La compañía alemana de suministro energético E.On prevé invertir entre 2026 y 2030 alrededor de 48.000 millones de euros, frente a los 43.000 millones para el periodo 2024 a 2028, de los que unos 40.000 millones de euros, el 83% del total, se destinarán al negocio de redes energéticas.
"El enfoque de inversión de E.ON para los próximos años sigue centrado en la expansión, modernización y digitalización de sus redes de distribución", ha indicado la compañía alemana al presentar su nuevo plan de inversión, "suponiendo un marco regulatorio adecuado".
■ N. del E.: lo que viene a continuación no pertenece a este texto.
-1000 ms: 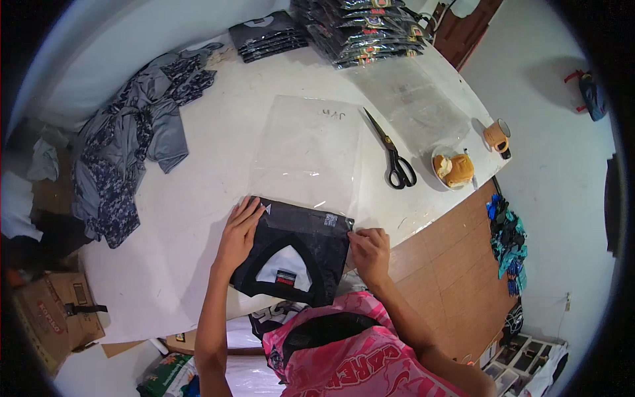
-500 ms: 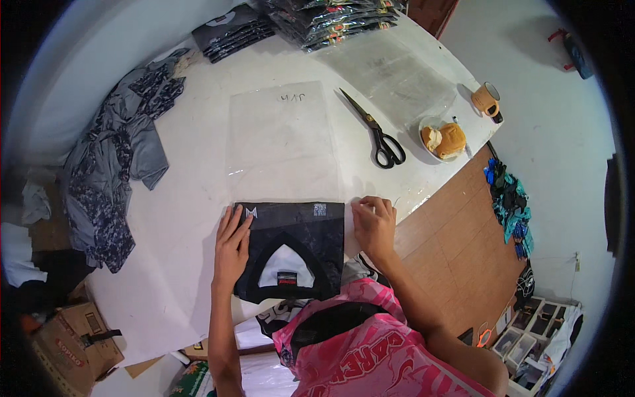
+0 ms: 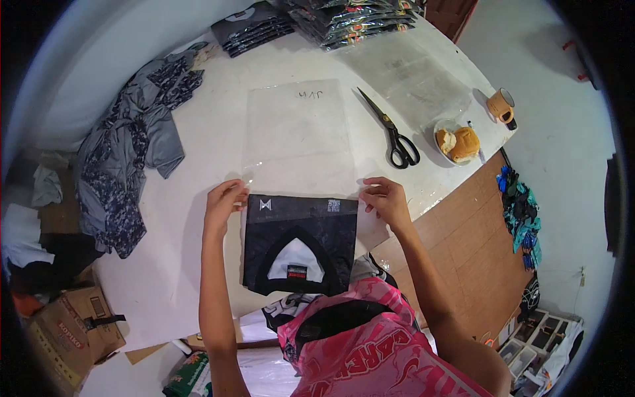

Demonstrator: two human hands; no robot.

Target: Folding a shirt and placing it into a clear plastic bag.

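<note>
A folded black shirt with a white inner collar lies at the table's near edge, in front of me. Beyond it a clear plastic bag lies flat, and a see-through layer seems to cover the shirt's far strip. My left hand is at the shirt's far left corner, fingertips pinched on the bag's edge. At the far right corner, my right hand has thumb and fingers closed on the other edge of the plastic.
Black scissors lie right of the bag, near more clear bags. A bowl of bread rolls and an orange mug stand by the right edge. Packed shirts are stacked at the back; grey patterned garments lie left.
My left hand has lifted off the shirt's left side and moved to its far corner. My right hand has closed in on the opposite corner. The whole view has shifted slightly.
</note>
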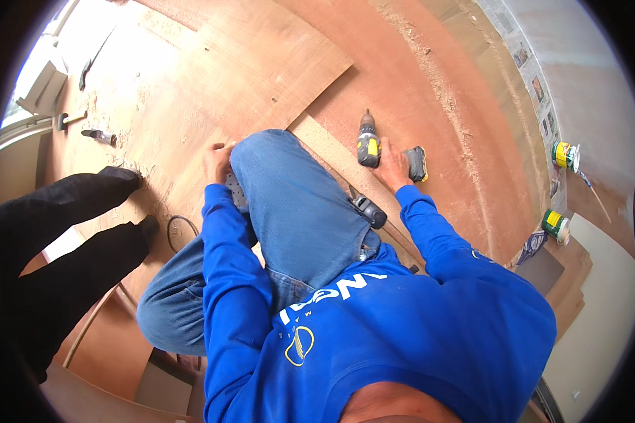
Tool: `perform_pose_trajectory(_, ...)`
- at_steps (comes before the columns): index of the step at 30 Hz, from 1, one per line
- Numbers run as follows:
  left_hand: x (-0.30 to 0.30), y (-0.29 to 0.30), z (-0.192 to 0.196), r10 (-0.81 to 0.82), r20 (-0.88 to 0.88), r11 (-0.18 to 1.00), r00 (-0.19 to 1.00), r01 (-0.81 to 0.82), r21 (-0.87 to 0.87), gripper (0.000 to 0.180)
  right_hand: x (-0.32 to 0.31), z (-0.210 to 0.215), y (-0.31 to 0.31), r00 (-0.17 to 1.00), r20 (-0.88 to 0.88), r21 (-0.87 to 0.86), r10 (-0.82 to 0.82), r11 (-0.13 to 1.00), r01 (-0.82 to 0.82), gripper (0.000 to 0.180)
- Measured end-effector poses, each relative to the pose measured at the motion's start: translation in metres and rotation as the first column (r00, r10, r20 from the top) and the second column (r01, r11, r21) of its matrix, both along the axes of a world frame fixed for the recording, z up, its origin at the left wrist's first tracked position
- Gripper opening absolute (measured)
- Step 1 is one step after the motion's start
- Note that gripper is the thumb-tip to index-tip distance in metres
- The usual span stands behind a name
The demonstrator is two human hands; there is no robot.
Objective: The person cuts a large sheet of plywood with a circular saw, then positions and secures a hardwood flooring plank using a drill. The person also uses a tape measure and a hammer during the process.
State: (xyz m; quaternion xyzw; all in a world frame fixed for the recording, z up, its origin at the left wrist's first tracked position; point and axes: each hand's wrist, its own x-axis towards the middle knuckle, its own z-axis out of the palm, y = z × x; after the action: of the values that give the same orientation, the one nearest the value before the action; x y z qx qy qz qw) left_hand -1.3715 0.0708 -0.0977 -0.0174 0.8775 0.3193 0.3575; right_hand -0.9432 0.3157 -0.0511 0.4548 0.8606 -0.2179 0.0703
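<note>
While the person is kneeling on the plywood sheets in the middle of the frame, the right hand is closing around the handle of a yellow and black cordless drill, which is lying just above and left of centre-right with its battery end sticking out to the right of the fingers. The fingers are wrapping the grip, so the drill is sitting inside the hand rather than beside it. The left hand is pressing on the board at centre-left, fingers curled; whether it is holding anything I cannot tell. Judging by the sawdust trailing across the upper right, cutting seems done, while fastening appears to be only starting. A second dark tool is resting against the raised knee. Another person's dark legs are standing at the left.
</note>
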Motion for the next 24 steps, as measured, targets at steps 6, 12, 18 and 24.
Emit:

Del total aproximado de 48.000 millones de euros, aproximadamente 40.000 millones se destinarán al negocio de redes de energía, mientras que E.On prevé invertir alrededor de 2.500 millones, principalmente en plataformas digitales, movilidad eléctrica y ofertas flexibles para clientes.
Asimismo, se destinarán alrededor de 5.000 millones de euros a Soluciones de Infraestructura Energética, centrándose en proyectos en las áreas de calefacción urbana, soluciones de descarbonización industrial, infraestructura energética local y almacenamiento en baterías.
"Con el aumento de las inversiones previstas, E.On responde a las crecientes necesidades de infraestructura del sistema energético europeo", ha explicado la alemana.
En este sentido, ha advertido de que la expansión de las energías renovables, los nuevos consumidores industriales y el fuerte aumento de las solicitudes de conexión para almacenamiento en baterías y centros de datos "están incrementando significativamente las exigencias de las redes de distribución".
Al mismo tiempo, ha subrayado que mantener la seguridad del suministro y la resiliencia es cada vez más exigente, tanto por la creciente volatilidad del sistema energético como por un panorama de amenazas más elevado para las infraestructuras críticas.
"Al seguir invirtiendo en la expansión y digitalización de nuestra infraestructura, asumimos la responsabilidad de impulsar la transición energética", ha comentado Leonhard Birnbaum, consejero delegado de la compañía, para quien la demanda "crece a un ritmo nunca visto", por lo que será fundamental que las inversiones generen una "rentabilidad justa" para poder financiarlas de forma sostenible.
En este sentido, E.On prevé un aumento significativo de los beneficios a medio plazo y para 2030 anticipa que el Ebitda ajustado ascienda a unos 13.000 millones de euros, con un beneficio neto ajustado de unos 3.800 millones y un beneficio por acción ajustado de 1,45 euros.
En 2025, la 'utility' germana se anotó un beneficio neto atribuido de 1.734 millones de euros, cifra que representa una caída del 62% respecto del resultado de 2024, cuando las ventas de E.On sumaron 78.704 millones, un 1,8% menos.